- **AIM OF THE EXERCISE**: The lines to return run from the one containing "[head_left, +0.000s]" through the end of the material; give them exactly and leave out the pictures.

- **GIVEN MATERIAL**:
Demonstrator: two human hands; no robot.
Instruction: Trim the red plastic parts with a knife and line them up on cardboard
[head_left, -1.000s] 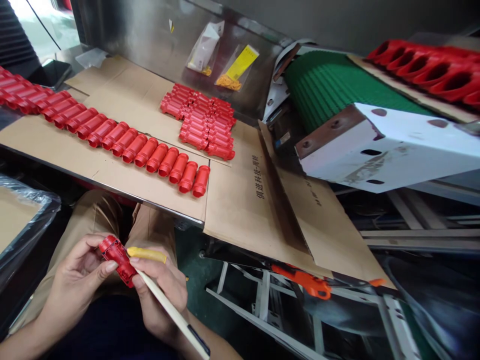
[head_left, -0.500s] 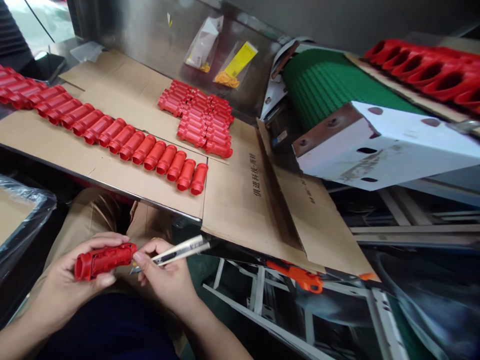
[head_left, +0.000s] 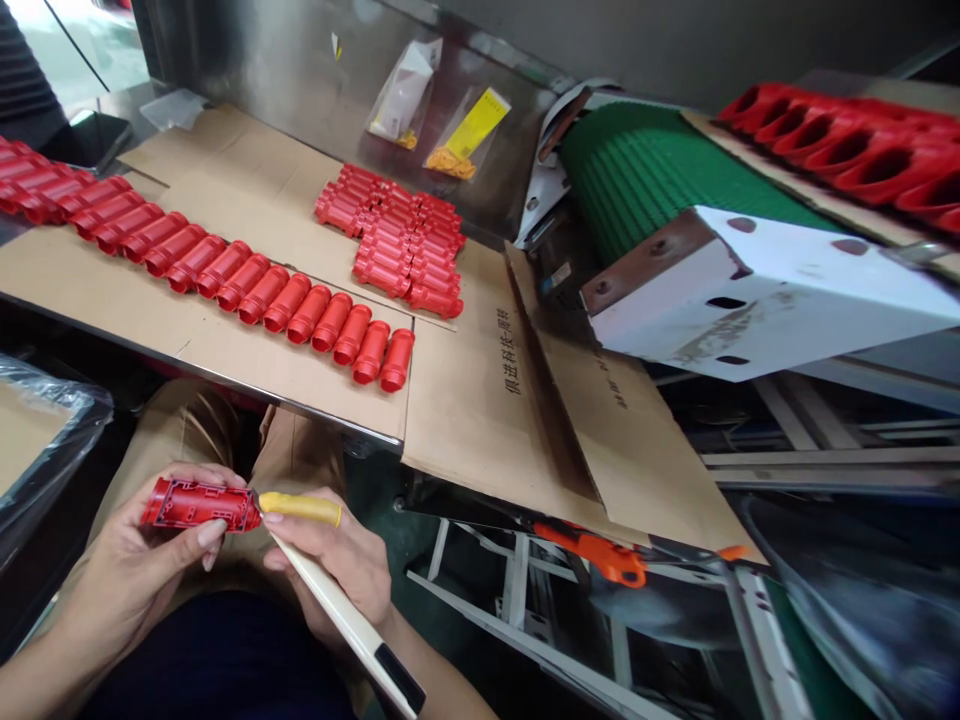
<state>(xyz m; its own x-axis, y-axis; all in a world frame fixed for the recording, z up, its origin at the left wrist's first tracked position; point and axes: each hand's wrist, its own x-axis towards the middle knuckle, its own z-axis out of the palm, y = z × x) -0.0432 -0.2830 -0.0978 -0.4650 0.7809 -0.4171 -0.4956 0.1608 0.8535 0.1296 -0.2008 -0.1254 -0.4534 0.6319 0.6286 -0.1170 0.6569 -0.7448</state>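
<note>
A red plastic part (head_left: 199, 505) lies sideways over my lap, its hollow, ribbed side facing up. My left hand (head_left: 150, 545) is closed round its left and lower side, the thumb on the near edge. At its right end, my right hand (head_left: 337, 555) holds a cream-handled knife (head_left: 349, 620), the handle slanting down to the right. A yellow sleeve (head_left: 300, 508) covers my right index finger. The knife's tip is too small to make out where it meets the part. Similar red parts (head_left: 296, 305) form a long row on the cardboard.
Cardboard (head_left: 465, 420) covers the bench, with more red parts (head_left: 409, 240) grouped behind. Two plastic bags (head_left: 469, 130) lie at the back. A green conveyor (head_left: 675, 170) with a white bracket (head_left: 750, 300) juts in from the right. Orange-handled snips (head_left: 600, 552) hang below the bench edge.
The red part has been turned so its ribbed hollow side shows. My right hand has rolled over, and the knife handle now points down to the right instead of up to the right.
</note>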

- **TASK SOLUTION**:
[head_left, +0.000s] 
<state>(xyz m; its own x-axis, y-axis; all in a world frame fixed for the recording, z up, its origin at the left wrist's first tracked position; point and axes: each hand's wrist, its own x-axis towards the middle knuckle, its own z-axis out of the palm, y = z × x) -0.0432 -0.2830 -0.0978 -0.4650 0.7809 -0.4171 -0.4956 0.1608 0.8535 0.1296 -0.2008 -0.1254 -0.4534 0.6319 0.6286 -0.1170 0.6569 -0.7448</state>
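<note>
A red plastic part (head_left: 199, 505) lies sideways over my lap, its hollow, ribbed side facing up. My left hand (head_left: 150, 545) is closed round its left and lower side, the thumb on the near edge. At its right end, my right hand (head_left: 337, 555) holds a cream-handled knife (head_left: 349, 620), the handle slanting down to the right. A yellow sleeve (head_left: 300, 508) covers my right index finger. The knife's tip is too small to make out where it meets the part. Similar red parts (head_left: 296, 305) form a long row on the cardboard.
Cardboard (head_left: 465, 420) covers the bench, with more red parts (head_left: 409, 240) grouped behind. Two plastic bags (head_left: 469, 130) lie at the back. A green conveyor (head_left: 675, 170) with a white bracket (head_left: 750, 300) juts in from the right. Orange-handled snips (head_left: 600, 552) hang below the bench edge.
The red part has been turned so its ribbed hollow side shows. My right hand has rolled over, and the knife handle now points down to the right instead of up to the right.
</note>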

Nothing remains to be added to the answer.